What to produce>
Using the material below, return exactly the lines between the one holding "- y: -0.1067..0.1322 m" and the one holding "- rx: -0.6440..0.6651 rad", inclusive, and no others.

Recorded data>
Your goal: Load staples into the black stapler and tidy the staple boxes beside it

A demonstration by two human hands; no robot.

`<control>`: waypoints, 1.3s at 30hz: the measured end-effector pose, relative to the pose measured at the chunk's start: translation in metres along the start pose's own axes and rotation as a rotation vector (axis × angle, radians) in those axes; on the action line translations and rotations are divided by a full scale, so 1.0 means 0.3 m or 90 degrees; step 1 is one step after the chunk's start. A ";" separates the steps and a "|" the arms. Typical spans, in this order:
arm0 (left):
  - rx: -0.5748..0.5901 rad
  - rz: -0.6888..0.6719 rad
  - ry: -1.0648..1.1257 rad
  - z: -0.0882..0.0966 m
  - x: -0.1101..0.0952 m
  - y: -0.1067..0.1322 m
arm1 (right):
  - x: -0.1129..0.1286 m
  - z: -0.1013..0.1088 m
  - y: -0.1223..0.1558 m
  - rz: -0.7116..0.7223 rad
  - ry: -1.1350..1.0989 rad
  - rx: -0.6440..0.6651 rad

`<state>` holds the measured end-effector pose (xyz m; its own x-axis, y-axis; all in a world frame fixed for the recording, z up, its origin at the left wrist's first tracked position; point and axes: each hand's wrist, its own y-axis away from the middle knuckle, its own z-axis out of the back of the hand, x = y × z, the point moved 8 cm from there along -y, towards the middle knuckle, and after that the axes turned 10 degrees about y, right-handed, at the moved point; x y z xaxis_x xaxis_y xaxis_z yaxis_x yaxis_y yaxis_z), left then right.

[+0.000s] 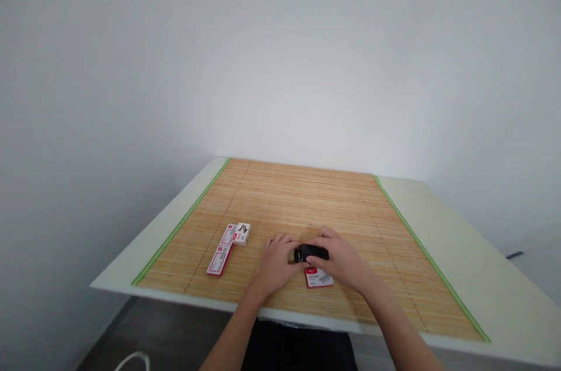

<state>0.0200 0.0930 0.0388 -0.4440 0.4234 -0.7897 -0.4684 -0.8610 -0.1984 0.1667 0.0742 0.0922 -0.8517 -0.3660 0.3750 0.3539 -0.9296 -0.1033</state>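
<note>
Head view, left to right. I have the table (445,207) in sight with a bamboo mat (302,190) on it, the mat's green strips running beside the left and right edges. Left part of the mat, toward the table's near left corner: two narrow red-and-white boxes, a nearer box (218,260) and a farther box (228,235), roughly end to end, slanting up away from the near edge. A small white box (242,233) sits right up against the farther one, on its right side.

Next, my left hand (279,257), past the near edge: fingers curved, partly spread, thumb tip at the left end of the black object (313,252). Can't tell from here whether they pinch it or merely touch.

The black object, maybe a stapler, is between the hands, near the middle of the near edge. Key relation: its long axis runs roughly left-right, along that edge, so it lies to the right of my left fingers and right within my right hand (340,255). Right hand is the nearer one: fingers closed around it, thumb on the near side, others on the far side.

Just nearer the near edge, below the object, one flat red-and-white packet (319,278) on the mat.
</note>
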 end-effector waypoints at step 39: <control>-0.034 -0.047 -0.045 -0.067 -0.210 0.066 | -0.306 -0.098 0.260 -0.376 -0.198 -0.251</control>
<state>0.0540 0.0435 0.0729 -0.4629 0.5038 -0.7293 -0.4617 -0.8394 -0.2868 0.2612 0.0339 0.0227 -0.6883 0.1702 0.7052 -0.3381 -0.9353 -0.1042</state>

Answer space>
  - y: -0.1067..0.1322 m
arm1 (right):
  - x: -0.1129..0.1286 m
  - z: -0.1013..0.1088 m
  - y: -0.1223..0.1558 m
  - rz: -0.7116..0.7223 rad
  - ry: -1.1350..1.0989 rad
  - rx: -0.6440..0.6651 rad

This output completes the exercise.